O relógio sabia de
tudo
Ana Maria Maruggi
A porta bateu com urgência
à saída de Gustavo, que na pressa deixou esquecida a carteira sobre a cama de
Amélia. Ela aflita escafedeu-se para banhar-se e perfumar o corpo com intuito
de esconder o que se passara há pouco. O relógio atônito agoniava de ver tanta
correria de todos quando ia dando seis da tarde. Tinha presenciado o jovem
Gustavo vestir-se ligeiro para sair antes que o marido de sua amante
adentrasse. Viu também que a mulher, pivô de toda a situação, estava aliviada
depois do banho, e não sentia culpa pelo acontecido. O relógio expulsou o
marido para casa, pois não queria vê-lo atrasar-se para receber os carinhos da
esposa infiel.
A carteira lá estava descansando
abandonada sobre o traiçoeiro colchão de lençóis bem alinhados sob a colcha
branca. Uma carteira marrom em couro macio que estufava de dinheiro, cartões e
bilhetes reveladores.
Gustavo não percebeu.
Amélia não viu. O relógio sabia de tudo.
Nas seis badaladas do carrilhão
da sala, entrou o marido traído sorrindo e chamando pelo nome da esposa
traidora. Nas mãos ele trazia um presente embalado em pequena caixa brilhante.

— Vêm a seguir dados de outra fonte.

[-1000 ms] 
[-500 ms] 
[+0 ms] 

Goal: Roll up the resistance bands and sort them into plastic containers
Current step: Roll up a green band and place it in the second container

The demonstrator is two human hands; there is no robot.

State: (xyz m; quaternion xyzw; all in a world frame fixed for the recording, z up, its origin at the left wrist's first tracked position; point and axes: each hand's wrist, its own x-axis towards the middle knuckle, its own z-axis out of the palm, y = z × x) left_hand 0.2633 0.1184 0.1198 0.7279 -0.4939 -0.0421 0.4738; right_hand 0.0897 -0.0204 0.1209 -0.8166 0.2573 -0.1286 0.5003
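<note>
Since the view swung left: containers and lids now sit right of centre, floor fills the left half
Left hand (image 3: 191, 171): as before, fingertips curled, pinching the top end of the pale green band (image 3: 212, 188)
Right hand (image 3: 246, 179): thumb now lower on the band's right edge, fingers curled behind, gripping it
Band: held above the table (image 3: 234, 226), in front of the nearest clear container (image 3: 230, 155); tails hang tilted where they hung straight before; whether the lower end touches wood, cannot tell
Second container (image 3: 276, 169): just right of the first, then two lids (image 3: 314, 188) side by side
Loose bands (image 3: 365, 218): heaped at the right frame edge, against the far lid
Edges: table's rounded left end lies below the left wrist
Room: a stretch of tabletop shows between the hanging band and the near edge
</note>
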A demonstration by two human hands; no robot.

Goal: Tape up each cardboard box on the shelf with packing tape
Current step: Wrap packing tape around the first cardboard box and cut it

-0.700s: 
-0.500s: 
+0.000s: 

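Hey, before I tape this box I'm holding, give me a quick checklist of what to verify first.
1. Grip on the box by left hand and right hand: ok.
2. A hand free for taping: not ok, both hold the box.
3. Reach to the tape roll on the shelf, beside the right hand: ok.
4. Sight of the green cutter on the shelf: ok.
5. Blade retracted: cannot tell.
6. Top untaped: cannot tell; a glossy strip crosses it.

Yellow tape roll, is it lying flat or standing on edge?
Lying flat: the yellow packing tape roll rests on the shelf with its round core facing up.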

Ela deixou-se conduzir esbelta até o marido, tocou-lhe com os lábios
recém-pintados, e demonstrou alegria pelo presente que recebia. Estancou ao
ouvir o pedido do esposo: abra apenas no
dia de seu aniversário – sussurrou ele para ela. Talvez não conseguisse
esperar tanto, mas tentaria. Sabia que há muito o marido queria lhe dar um par
de brincos brancos vindos da África, mas a falta de dinheiro o impedira.
Preguiçosa a carteira esperava
estufada sobre o leito. Estava cheia de dinheiro que o marido traído precisava
para pagar as contas da esposa infiel. Ele entrou cantarolando no cômodo e deu
com a estranha carteira toda marrom e sedutora sobre sua cama. Engasgou de
ódio. Abriu-a rapidamente antes de dizer qualquer coisa, certificou-se de seu
proprietário, e espantou-se quieto com tanto dinheiro. Primeiro praguejou.
Depois sorriu. Guardou-a em lugar seguro. Calou-se. O relógio finalmente poderia
badalar tranquilamente sem medo de ruidar.